(Exercise details) From the listing below, output only the lines starting at the line that has "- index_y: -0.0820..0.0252" and ending at the line that has "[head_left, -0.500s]", exactly as they appear, ends included.

(Information shown)
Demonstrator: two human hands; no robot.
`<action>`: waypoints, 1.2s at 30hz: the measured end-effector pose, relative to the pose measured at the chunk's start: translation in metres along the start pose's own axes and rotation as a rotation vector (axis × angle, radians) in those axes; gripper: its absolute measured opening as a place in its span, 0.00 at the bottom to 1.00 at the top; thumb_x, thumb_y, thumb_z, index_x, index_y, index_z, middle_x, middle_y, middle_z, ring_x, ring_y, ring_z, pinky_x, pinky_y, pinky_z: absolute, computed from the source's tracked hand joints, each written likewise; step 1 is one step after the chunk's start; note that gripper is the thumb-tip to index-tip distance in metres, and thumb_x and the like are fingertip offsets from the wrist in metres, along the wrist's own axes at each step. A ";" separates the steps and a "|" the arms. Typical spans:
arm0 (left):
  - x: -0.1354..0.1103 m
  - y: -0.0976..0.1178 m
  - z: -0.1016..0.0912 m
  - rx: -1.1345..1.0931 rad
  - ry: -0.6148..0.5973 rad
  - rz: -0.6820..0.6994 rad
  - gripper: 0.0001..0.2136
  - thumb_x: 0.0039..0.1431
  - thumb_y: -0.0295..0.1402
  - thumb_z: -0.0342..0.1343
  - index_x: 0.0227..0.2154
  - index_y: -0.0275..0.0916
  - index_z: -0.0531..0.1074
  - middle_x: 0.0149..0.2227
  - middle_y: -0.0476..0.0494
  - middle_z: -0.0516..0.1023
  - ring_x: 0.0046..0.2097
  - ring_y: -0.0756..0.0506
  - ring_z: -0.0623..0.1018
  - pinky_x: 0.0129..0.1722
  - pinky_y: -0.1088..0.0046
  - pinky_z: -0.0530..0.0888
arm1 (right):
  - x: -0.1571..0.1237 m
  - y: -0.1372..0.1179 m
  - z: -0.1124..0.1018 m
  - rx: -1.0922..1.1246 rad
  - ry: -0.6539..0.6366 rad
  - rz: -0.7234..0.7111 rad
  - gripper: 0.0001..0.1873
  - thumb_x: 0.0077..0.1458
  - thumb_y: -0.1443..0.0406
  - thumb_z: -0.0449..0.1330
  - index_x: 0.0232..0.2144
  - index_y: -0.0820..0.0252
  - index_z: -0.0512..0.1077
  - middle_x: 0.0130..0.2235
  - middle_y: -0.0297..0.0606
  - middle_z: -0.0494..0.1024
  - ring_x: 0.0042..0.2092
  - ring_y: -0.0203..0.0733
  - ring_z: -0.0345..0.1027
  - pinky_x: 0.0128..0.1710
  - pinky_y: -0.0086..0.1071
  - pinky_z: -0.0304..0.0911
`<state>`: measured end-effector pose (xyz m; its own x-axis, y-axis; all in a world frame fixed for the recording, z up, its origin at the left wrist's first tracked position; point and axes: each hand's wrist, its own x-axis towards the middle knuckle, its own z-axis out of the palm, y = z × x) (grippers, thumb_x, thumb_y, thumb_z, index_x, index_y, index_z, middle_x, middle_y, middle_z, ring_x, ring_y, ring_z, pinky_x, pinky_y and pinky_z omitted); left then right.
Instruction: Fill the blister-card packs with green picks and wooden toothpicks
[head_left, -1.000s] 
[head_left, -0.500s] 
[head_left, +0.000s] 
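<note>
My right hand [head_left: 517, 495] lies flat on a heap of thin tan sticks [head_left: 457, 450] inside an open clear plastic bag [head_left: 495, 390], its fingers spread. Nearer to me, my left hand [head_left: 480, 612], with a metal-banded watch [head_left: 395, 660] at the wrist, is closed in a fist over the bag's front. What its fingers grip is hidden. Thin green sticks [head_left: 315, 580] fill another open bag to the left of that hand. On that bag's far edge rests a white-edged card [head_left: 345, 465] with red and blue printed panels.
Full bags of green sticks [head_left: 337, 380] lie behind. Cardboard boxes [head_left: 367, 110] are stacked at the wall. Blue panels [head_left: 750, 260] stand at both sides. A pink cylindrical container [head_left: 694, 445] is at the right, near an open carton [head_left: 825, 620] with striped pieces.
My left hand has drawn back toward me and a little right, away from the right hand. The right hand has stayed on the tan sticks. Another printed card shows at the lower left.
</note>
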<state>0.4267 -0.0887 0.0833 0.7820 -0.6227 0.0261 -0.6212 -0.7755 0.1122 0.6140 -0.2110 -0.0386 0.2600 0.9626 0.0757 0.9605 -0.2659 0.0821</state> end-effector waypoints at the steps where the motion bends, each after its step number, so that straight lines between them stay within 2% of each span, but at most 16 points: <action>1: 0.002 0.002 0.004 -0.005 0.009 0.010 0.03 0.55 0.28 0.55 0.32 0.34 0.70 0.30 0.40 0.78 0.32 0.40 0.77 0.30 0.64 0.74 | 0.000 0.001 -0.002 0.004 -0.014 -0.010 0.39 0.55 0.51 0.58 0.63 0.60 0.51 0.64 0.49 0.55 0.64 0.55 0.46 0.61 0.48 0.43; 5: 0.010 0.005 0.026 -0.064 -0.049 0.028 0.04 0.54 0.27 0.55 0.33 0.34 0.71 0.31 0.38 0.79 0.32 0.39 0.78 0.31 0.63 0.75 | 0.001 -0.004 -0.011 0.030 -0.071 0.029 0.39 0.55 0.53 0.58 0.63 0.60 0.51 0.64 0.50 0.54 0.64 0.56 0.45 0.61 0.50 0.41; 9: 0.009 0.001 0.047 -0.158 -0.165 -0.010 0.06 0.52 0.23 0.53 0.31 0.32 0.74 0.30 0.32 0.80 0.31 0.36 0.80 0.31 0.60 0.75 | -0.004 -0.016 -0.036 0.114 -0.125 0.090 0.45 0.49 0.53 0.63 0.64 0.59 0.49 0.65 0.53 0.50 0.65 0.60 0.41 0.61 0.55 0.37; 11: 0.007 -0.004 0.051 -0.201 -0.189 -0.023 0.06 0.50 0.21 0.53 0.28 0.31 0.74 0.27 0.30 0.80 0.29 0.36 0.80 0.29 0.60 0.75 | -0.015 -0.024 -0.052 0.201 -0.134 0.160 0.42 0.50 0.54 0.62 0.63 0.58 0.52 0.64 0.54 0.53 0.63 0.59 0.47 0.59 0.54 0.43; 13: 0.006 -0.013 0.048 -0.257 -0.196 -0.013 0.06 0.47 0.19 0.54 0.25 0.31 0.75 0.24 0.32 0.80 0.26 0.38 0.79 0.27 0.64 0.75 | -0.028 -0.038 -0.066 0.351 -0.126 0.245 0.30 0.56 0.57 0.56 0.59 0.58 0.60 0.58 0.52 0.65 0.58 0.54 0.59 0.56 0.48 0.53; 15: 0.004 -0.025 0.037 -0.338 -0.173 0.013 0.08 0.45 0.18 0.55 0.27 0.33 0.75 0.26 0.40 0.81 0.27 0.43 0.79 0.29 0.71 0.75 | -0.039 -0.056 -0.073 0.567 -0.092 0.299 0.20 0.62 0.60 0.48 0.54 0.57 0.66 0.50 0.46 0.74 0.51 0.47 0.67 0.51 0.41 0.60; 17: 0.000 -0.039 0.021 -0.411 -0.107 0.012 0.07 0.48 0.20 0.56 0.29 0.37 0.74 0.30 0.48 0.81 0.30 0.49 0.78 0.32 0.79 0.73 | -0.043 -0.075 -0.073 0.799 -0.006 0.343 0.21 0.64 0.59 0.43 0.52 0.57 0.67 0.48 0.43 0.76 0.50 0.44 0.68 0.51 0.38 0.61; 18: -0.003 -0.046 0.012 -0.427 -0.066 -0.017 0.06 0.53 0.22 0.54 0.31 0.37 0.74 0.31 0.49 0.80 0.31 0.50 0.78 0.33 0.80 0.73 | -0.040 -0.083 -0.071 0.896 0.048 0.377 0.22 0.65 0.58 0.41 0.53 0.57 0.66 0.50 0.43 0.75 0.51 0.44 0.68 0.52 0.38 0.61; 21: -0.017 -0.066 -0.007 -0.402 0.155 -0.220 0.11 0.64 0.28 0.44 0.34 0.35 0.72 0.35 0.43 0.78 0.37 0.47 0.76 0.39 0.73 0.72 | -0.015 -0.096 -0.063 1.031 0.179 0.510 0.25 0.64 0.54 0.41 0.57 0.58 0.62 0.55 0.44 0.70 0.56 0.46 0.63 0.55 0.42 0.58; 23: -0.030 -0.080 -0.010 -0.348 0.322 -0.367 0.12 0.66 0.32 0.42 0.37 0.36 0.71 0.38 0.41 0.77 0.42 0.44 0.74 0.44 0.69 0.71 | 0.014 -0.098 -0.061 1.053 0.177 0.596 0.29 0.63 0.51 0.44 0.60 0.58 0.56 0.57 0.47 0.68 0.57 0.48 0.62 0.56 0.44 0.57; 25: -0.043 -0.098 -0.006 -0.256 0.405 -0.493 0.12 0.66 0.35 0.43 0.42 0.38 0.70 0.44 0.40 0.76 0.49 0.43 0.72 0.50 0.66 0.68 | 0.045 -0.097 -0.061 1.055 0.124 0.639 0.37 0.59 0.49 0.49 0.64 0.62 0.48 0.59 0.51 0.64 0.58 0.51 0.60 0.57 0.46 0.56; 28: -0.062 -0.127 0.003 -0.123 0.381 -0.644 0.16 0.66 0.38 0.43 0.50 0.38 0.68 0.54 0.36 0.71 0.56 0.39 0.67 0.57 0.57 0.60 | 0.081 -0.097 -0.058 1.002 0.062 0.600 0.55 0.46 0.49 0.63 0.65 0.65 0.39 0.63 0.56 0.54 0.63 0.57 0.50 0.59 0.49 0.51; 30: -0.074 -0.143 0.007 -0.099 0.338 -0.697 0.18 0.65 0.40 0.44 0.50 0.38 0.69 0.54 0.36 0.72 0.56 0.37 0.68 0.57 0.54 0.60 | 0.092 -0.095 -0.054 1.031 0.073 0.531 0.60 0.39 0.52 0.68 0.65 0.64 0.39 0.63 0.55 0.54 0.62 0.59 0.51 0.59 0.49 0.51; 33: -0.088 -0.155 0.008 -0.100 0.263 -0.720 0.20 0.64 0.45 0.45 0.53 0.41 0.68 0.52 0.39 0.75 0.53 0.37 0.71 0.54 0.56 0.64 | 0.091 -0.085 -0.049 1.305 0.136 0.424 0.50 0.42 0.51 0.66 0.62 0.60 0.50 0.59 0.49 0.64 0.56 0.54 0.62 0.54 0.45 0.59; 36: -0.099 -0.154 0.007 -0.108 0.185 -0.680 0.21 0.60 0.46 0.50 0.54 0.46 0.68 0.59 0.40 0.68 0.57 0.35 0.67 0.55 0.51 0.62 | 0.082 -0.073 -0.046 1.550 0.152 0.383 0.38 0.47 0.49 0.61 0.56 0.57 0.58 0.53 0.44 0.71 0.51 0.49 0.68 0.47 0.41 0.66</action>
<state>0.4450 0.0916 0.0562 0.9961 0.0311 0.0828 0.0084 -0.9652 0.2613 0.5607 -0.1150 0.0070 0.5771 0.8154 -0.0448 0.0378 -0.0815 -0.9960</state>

(Task output)
  - index_y: -0.0820..0.0252
  - index_z: -0.0512..0.1077
  - middle_x: 0.0130..0.2235
  - middle_y: -0.0297..0.0606
  - middle_z: -0.0494..0.1024
  - ring_x: 0.0042..0.2092
  - ring_y: -0.0203..0.0733
  - ring_z: -0.0345..0.1027
  - pinky_x: 0.0128..0.1710
  - pinky_y: -0.0086..0.1071
  - pinky_z: -0.0304..0.0911
`<state>`: measured end-effector pose (xyz m; its own x-axis, y-axis; all in a world frame fixed for the recording, z up, its origin at the left wrist's first tracked position; point and axes: each hand's wrist, its own x-axis towards the middle knuckle, its own z-axis out of the palm, y = z × x) (grippers, thumb_x, thumb_y, thumb_z, index_x, index_y, index_z, middle_x, middle_y, middle_z, ring_x, ring_y, ring_z, pinky_x, pinky_y and pinky_z omitted); left then right.
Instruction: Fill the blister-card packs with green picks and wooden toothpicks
[head_left, -1.000s] 
[head_left, -0.500s] 

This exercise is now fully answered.